To do
Output range, inclusive: from the line containing "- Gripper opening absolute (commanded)" to the line containing "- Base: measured". Restate those lines from the data below word for word and only those.

Items listed in a dataset:
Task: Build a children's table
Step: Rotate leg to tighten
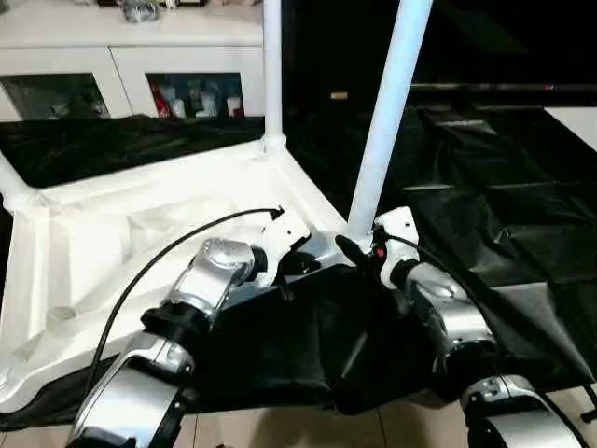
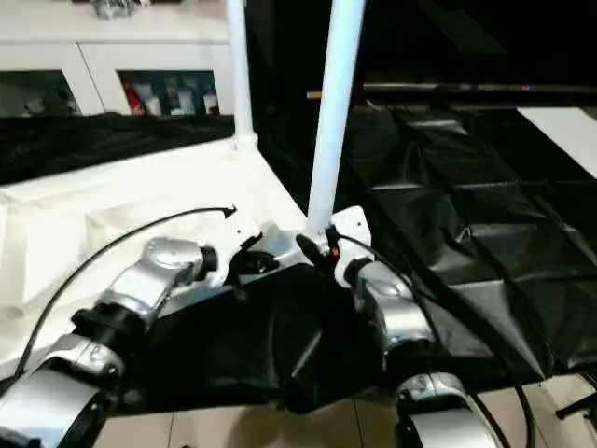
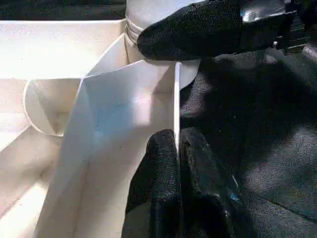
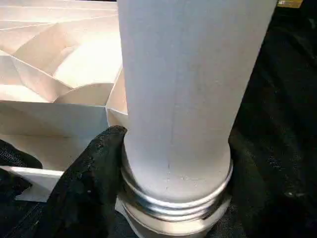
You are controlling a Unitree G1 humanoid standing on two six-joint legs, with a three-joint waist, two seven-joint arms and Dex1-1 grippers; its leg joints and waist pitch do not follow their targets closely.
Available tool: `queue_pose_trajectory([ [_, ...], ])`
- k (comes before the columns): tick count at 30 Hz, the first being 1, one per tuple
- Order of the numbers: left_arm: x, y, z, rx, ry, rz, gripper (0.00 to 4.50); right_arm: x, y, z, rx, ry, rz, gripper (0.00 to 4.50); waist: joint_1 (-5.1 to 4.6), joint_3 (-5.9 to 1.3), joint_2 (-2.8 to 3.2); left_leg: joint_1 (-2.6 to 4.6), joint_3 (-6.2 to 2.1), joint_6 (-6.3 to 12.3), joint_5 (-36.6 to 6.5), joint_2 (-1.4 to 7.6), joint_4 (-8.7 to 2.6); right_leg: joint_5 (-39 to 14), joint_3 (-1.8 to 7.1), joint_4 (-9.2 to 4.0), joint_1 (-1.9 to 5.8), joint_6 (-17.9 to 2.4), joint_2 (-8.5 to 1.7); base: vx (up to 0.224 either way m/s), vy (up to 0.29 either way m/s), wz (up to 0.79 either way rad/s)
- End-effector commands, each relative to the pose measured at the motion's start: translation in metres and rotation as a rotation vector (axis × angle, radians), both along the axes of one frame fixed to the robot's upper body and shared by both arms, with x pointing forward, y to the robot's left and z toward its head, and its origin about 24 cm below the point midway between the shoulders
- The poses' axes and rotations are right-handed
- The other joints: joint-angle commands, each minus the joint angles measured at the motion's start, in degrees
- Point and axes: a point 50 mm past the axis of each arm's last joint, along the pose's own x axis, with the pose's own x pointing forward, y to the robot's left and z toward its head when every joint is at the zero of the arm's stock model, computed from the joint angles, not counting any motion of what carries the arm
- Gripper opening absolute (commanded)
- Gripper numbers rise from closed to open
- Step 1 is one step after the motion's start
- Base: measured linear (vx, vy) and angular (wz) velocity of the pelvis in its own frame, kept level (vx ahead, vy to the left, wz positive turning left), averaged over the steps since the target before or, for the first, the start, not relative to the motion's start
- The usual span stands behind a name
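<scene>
While the children's table (image 1: pixel 140 233) lay upside down on black sheeting (image 1: pixel 485 187), its ribbed underside faced up and white legs rose from its corner sockets. Behind it stood a white cabinet (image 1: pixel 131 65) whose glass doors showed small items, too blurred to read. At the nearest corner socket a leg (image 1: pixel 387 112) stood slightly tilted, its threaded base at the socket mouth. The right gripper (image 4: pixel 173 168) clasped that leg's base, one finger on each side. The left gripper (image 3: pixel 177 163) was pinched closed on the table's thin rim wall, just beside that socket.
</scene>
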Motion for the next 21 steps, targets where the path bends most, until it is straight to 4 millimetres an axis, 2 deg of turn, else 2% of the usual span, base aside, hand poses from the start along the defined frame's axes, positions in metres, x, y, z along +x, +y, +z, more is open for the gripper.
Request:
queue_pose_trajectory([
  [1, -0.014, -0.034, -0.007, -0.050, 0.036, -0.116, 0.00, -0.009, 0.037, -0.006, 0.021, 0.025, 0.173, 3.40, -0.05, -2.39, -0.85, 0.57, -1.40, 0.87, -20.9, 1.74, -4.86, -24.7, 1.60, -5.82, 1.11, -8.8, -2.58, 0.000, 0.000, 0.00],
  [2, -0.014, -0.031, -0.009, -0.039, 0.037, -0.118, 0.00, -0.007, 0.034, -0.001, 0.044, 0.004, 0.174, 3.60, 0.02, -2.50, -0.91, 0.67, -1.30, 1.05, -20.7, 1.78, -4.79, -23.5, 1.64, -5.78, 1.02, -9.2, -2.59, 0.000, 0.000, 0.00],
  [3, -0.014, -0.029, -0.010, -0.032, 0.036, -0.115, 0.00, -0.006, 0.030, 0.003, 0.057, -0.016, 0.181, 3.60, 0.00, -2.49, -1.03, 0.56, -1.29, 1.29, -20.5, 1.78, -4.78, -22.8, 1.65, -5.70, 1.10, -9.4, -2.57, 0.000, 0.000, 0.00],
  [4, -0.013, -0.027, -0.010, -0.030, 0.035, -0.112, 0.00, -0.005, 0.027, 0.006, 0.060, -0.030, 0.191, 3.85, 0.11, -2.48, -0.96, 0.39, -1.24, 1.83, -19.9, 1.81, -4.79, -21.7, 1.66, -5.59, 1.25, -9.9, -2.60, 0.000, 0.000, 0.00],
  [6, -0.015, -0.019, -0.011, -0.032, 0.038, -0.134, 0.00, -0.006, 0.015, 0.014, 0.040, -0.061, 0.271, 3.85, 0.20, -2.52, -1.22, 0.35, -1.16, 2.36, -19.5, 1.81, -4.68, -21.0, 1.65, -5.57, 1.35, -10.1, -2.54, 0.000, 0.000, 0.00],
  [7, -0.017, -0.015, -0.010, -0.041, 0.036, -0.172, 0.00, -0.009, 0.007, 0.017, 0.030, -0.065, 0.338, 3.85, 0.53, -2.60, -1.17, 0.38, -1.09, 3.06, -18.5, 1.89, -4.57, -19.6, 1.73, -5.50, 1.45, -10.4, -2.64, 0.000, 0.000, 0.00],
  [8, -0.019, -0.013, -0.009, -0.054, 0.035, -0.206, 0.00, -0.011, 0.002, 0.019, 0.018, -0.065, 0.386, 3.85, 0.52, -2.68, -1.37, 0.14, -1.07, 3.42, -17.5, 1.91, -4.51, -18.4, 1.73, -5.28, 1.65, -10.6, -2.65, 0.000, 0.000, 0.00],
  [9, -0.023, -0.008, -0.006, -0.074, 0.045, -0.258, 0.00, -0.016, -0.008, 0.020, -0.001, -0.055, 0.470, 3.85, 0.77, -2.80, -1.43, -0.08, -0.95, 4.53, -14.8, 1.96, -4.34, -14.6, 1.74, -4.83, 1.94, -11.6, -2.68, 0.000, 0.000, 0.00],
  [10, -0.023, -0.008, -0.006, -0.074, 0.045, -0.258, 0.00, -0.016, -0.008, 0.020, -0.001, -0.055, 0.470, 3.85, 0.77, -2.80, -1.43, -0.08, -0.95, 4.53, -14.8, 1.96, -4.34, -14.6, 1.74, -4.83, 1.94, -11.6, -2.68, 0.000, 0.000, 0.00],
  [12, -0.031, 0.005, 0.000, -0.087, 0.059, -0.382, 0.00, -0.027, -0.025, 0.023, -0.013, -0.007, 0.608, 3.85, 1.11, -3.17, -1.29, -0.26, -0.79, 6.70, -10.1, 2.06, -3.87, -6.7, 1.64, -3.87, 2.27, -13.9, -2.59, 0.000, 0.000, 0.00],
  [13, -0.033, 0.008, 0.001, -0.085, 0.063, -0.407, 0.00, -0.029, -0.028, 0.023, -0.010, 0.009, 0.636, 3.85, 1.49, -3.12, -1.25, -0.30, -0.55, 7.86, -8.7, 2.15, -3.68, -4.0, 1.56, -3.47, 2.28, -14.9, -2.40, 0.000, 0.000, 0.00],
  [15, -0.036, 0.014, 0.004, -0.090, 0.073, -0.444, 0.00, -0.034, -0.031, 0.023, -0.014, 0.029, 0.686, 3.85, 1.73, -3.02, -1.09, -0.23, -0.42, 8.45, -8.2, 2.33, -3.66, -2.8, 1.41, -3.29, 2.12, -15.9, -2.39, 0.000, 0.000, 0.00],
  [16, -0.037, 0.017, 0.005, -0.091, 0.084, -0.458, 0.00, -0.035, -0.033, 0.023, -0.021, 0.039, 0.708, 3.85, 1.91, -2.87, -1.04, 0.01, -0.32, 8.04, -9.1, 2.43, -3.72, -4.4, 1.41, -3.46, 1.83, -16.0, -2.41, 0.000, 0.000, 0.00],
  [19, -0.039, 0.027, 0.009, -0.077, 0.087, -0.482, 0.00, -0.039, -0.036, 0.022, -0.045, 0.059, 0.754, 3.85, 2.11, -2.50, -1.25, 0.10, -0.45, 5.56, -11.9, 2.62, -4.23, -9.8, 1.41, -3.91, 1.77, -15.0, -2.47, 0.000, 0.000, 0.00],
  [21, -0.038, 0.032, 0.011, -0.067, 0.082, -0.482, 0.00, -0.041, -0.037, 0.022, -0.057, 0.062, 0.767, 3.85, 2.13, -2.39, -1.00, 0.40, -0.49, 3.92, -13.8, 2.72, -4.55, -12.5, 1.56, -4.19, 1.56, -14.3, -2.47, 0.000, 0.000, 0.00],
])
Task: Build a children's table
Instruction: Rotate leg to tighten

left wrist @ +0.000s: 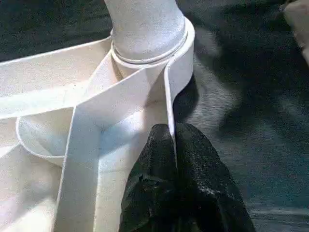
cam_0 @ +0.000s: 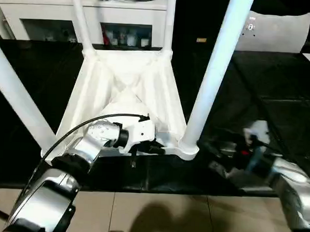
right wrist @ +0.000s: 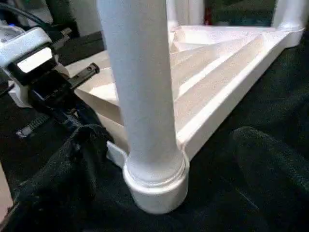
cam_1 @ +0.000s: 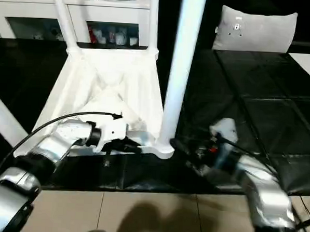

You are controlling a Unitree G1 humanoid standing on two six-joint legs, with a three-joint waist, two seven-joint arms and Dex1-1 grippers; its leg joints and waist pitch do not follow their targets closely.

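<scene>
The white children's table (cam_0: pixel 126 88) lies upside down on a black surface, ribbed underside up, with all four legs standing in its corner sockets. My left gripper (cam_0: pixel 156 146) is shut on the thin near rim (left wrist: pixel 169 92) of the top, beside the near right socket (cam_0: pixel 187 149). One black finger (left wrist: pixel 157 159) presses inside the rim, the other outside. My right gripper (cam_0: pixel 208 150) is open at the foot of the near right leg (right wrist: pixel 140 82). Its fingers (right wrist: pixel 72 164) stand on either side of the socket, apart from it.
A white cabinet (cam_0: pixel 56 12) with glass doors stands behind the table. A pale cushion-like object (cam_0: pixel 279 31) sits at the back right. The black mat (cam_0: pixel 281 91) ends close in front of the table, where beige floor tiles (cam_0: pixel 155 215) begin.
</scene>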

Your solution
- Gripper opening absolute (commanded)
- Gripper numbers rise from closed to open
- Step 1 is one step after the motion's start
- Base: measured linear (vx, vy) and angular (wz) velocity of the pelvis in its own frame, kept level (vx ahead, vy to the left, wz positive turning left), averaged over the steps since the target before or, for the first, the start, not relative to the motion's start

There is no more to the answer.